Millions of people around the world experience chronic pain. The more we have learned about pain, the more we have come to understand just how important treating chronic pain is. Still, it is not a simple as it might sound. There are lots of different ways to treat pain depending on its root causes.
Lone Star Pain Medicine is a Weatherford, Texas clinic that specializes in chronic pain management. The doctors at Lone Star say that effectively treating chronic pain starts with understanding it. In other words, they seek to get to the root causes of pain before attempting to figure out the best way to address it.
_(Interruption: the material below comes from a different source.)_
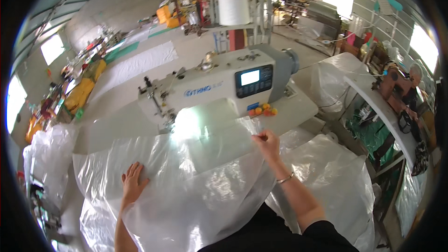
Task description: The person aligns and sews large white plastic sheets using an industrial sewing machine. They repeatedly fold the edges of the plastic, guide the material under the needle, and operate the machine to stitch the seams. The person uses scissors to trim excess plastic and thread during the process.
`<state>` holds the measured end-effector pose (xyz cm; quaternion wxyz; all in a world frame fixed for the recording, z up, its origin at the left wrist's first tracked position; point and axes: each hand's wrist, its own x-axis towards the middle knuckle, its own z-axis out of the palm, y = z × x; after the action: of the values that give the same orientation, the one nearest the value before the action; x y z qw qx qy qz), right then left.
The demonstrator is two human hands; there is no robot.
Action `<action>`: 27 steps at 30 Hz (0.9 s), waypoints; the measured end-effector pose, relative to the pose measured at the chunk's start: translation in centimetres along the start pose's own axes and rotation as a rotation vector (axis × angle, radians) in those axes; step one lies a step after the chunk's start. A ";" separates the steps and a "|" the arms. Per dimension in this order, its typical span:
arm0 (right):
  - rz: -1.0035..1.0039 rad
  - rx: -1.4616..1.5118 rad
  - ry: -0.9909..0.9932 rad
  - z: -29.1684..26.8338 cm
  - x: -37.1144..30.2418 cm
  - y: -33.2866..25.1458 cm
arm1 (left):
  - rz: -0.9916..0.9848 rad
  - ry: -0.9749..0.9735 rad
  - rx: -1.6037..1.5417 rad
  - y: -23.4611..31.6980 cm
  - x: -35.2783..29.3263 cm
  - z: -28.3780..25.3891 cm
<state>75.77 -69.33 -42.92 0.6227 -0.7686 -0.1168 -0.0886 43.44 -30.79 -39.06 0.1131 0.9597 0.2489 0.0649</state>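
A large translucent plastic sheet point(196, 191) spreads over the front of the sewing table and hangs down toward me. My left hand point(134, 179) lies flat on it at the left, fingers stretched out. At the right, my right hand point(267, 143) pinches the sheet's edge between thumb and fingers. Behind the sheet stands a white industrial sewing machine point(210, 81) with a lit control panel point(253, 83). Its bright lamp washes out the area around the needle, so I cannot tell whether the sheet lies beneath the presser foot.
Small orange and yellow fruits point(263, 109) sit by the machine's base. A white thread cone point(234, 10) stands behind it. More plastic sheeting point(329, 182) bulges at my right, beside a brown sewing machine point(396, 84). At left is a heap of clear plastic point(53, 158).
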 end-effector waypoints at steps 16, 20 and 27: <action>0.177 -0.193 -0.051 -9.6 -2.9 1.1 | 0.165 0.153 -0.070 -0.8 0.6 0.6; 0.270 -0.135 -0.057 -11.5 -5.2 1.6 | 0.108 0.069 -0.048 0.5 -0.5 -0.1; 0.239 0.008 -0.159 -8.7 -5.3 -0.5 | 0.083 0.239 -0.075 -2.9 -3.4 1.0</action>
<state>70.61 -78.16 -42.16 0.6207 -0.7791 -0.0737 0.0480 39.32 -30.21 -40.95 0.1157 0.9497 0.2181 0.1929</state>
As fundamental as that sounds, not all doctors work from that perspective. Far too many are too quick to recommend an over-the-counter NSAID or write a prescription without first trying to fully understand what is going on. Perhaps that’s a symptom of our insurance-driven healthcare system.
Focusing Exclusively on the Pain
Unfortunately, our healthcare system promotes the idea of focusing exclusively on the pain. To illustrate the point, consider gout. You may not realize it, but gout is the most common of all inflammatory forms of arthritis. Acute attacks can be excruciatingly painful.
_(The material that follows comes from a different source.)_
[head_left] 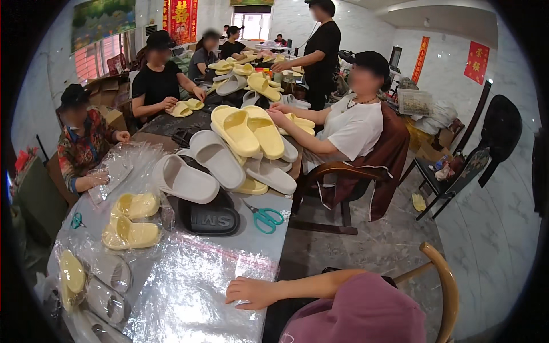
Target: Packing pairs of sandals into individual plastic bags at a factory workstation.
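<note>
My right hand (251, 292) lies palm down on a stack of clear plastic bags (183, 291) at the table's near edge. Its fingers point left, slightly bent, and nothing shows in them. My left hand is out of view. Beyond the bags are a black slipper (209, 217) and teal-handled scissors (267, 220). A pair of yellow slippers (132, 234) sits on clear plastic to the left. Nearer, at the lower left, lie grey slippers (106, 300) in clear wrapping and a yellow slipper (72, 274). A pile of grey slippers (186, 178) and yellow slippers (239, 130) rises mid-table.
Several people sit or stand around the long table (266, 251). One in a white shirt (354, 123) sits on the right; one in a flowered top (86, 143) handles plastic at left. Small teal snips (77, 220) lie left. A wooden chair (443, 280) stands at lower right.
</note>
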Motion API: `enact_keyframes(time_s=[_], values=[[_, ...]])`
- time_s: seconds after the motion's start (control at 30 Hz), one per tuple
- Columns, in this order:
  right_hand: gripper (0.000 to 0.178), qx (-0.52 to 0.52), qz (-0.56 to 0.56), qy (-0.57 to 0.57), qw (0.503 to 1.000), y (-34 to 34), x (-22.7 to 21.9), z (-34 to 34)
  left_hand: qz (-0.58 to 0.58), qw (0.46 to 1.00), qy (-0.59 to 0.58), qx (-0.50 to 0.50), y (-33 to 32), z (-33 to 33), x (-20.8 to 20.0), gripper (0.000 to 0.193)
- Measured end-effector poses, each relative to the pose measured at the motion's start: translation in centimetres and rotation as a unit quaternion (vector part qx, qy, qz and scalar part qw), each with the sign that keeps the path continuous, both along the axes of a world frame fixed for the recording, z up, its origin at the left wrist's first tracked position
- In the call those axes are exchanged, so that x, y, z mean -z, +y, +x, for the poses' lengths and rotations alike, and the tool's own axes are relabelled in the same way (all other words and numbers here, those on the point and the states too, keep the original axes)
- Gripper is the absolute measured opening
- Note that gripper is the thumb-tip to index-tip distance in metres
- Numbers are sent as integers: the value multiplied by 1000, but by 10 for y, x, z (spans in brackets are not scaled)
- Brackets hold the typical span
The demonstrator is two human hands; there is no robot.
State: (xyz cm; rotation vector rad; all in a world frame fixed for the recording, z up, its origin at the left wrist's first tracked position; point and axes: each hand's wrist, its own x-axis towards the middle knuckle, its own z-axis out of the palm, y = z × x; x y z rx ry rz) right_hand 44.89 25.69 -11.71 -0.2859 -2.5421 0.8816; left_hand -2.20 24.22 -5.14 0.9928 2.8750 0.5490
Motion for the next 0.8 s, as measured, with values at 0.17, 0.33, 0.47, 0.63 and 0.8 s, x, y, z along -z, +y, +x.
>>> enact_keyframes(time_s=[0.17,0.33,0.47,0.63,0.8], values=[[27,16,-8,-13,1000,4,-2,5,-80,993,66,-46,-54,-73,23,47],[25,15,0,-25,1000,8,-8,8,-169,969,154,-87,-122,-149,2,47],[25,17,7,-35,999,7,-9,11,-232,947,202,-89,-138,-186,-9,47],[30,32,36,-67,997,7,-4,8,-318,917,214,-113,-205,-216,12,47],[62,51,28,-130,990,2,-24,0,-442,846,207,-217,-434,-229,-14,48]])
Gout is caused by a buildup of uric acid. When uric acid levels get too high, small crystals can form. Those crystals find their way to the joints where they cause inflammation and pain. The more uric acid a patient’s body is attempting to deal with, the greater the likelihood of regular acute attacks.
One way to address gout is the focus only on alleviating the pain. A doctor might recommend ibuprofen or a prescription NSAID. Corticosteroids are another option. Focusing exclusively on the pain can bring relief, but it does nothing to address the underlying problem of excess uric acid.
Focusing on the Uric Acid
The other way to approach gout is to deal with the pain but focus on the uric acid problem. Reduce the uric acid and you eliminate gout. Pretty simple. But even in this approach, there are two options. The first is a strictly pharmacological option: doctors prescribe a drug to help keep uric acid levels in check.
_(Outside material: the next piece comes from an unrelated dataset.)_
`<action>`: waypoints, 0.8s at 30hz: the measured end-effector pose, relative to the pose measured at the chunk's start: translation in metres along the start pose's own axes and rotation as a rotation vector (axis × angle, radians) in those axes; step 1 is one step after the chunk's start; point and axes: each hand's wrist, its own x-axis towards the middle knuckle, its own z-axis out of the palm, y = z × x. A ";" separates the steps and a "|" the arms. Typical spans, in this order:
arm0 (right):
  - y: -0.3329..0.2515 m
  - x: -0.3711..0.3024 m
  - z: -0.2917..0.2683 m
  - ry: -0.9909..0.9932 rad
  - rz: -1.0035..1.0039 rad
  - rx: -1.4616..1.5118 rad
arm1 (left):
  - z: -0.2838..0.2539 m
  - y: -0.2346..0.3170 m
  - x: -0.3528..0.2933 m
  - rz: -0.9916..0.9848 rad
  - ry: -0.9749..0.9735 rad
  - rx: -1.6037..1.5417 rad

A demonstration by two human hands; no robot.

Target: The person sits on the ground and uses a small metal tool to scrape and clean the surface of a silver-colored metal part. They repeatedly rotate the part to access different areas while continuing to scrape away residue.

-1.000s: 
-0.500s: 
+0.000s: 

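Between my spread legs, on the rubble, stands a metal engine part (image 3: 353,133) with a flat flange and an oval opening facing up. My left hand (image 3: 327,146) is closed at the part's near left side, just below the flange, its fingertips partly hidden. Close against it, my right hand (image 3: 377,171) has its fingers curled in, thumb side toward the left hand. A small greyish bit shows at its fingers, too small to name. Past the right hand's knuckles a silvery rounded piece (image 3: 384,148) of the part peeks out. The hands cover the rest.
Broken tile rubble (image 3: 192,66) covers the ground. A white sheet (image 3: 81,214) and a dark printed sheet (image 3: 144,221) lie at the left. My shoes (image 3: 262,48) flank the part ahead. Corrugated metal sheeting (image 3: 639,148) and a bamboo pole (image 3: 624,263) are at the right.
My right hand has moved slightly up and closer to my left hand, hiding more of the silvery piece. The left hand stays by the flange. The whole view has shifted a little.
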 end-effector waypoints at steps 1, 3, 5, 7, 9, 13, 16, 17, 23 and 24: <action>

The second option is to recommend lifestyle changes in hopes that they will naturally reduce uric acid in the patient’s body. Among those lifestyle changes are a healthy diet, maintaining a healthy weight, and getting regular exercise.
There are certain foods that can exacerbate gout by encouraging uric acid production. Fatty foods and sugary drinks are two examples. Liver, kidneys, and other types of offal can promote increased uric acid. So can seafood. By eliminating all these things from a patient’s diet, uric acid can be better controlled.
Known and Unknown Causes
It is important to understand pain because it can be caused by so many things. There are plenty of known causes ranging from degenerative disease to defined injury. But there are unknown causes, too. In such cases, chronic pain becomes harder to treat. Sometimes doctors have no other choice but to treat pain of unknown origins by prescribing pain medication.
Not knowing the cause of chronic pain does not eliminate the need to continue searching for it. In the meantime, ongoing pain management should not be permanently limited to masking the pain. Masking helps neither patient nor doctor in the long run.
Do you experience chronic pain? If so, don’t settle for an approach that focuses exclusively on the pain. Insist that your doctors search high and low until they understand the root cause of your pain. Then insist that this root cause be addressed.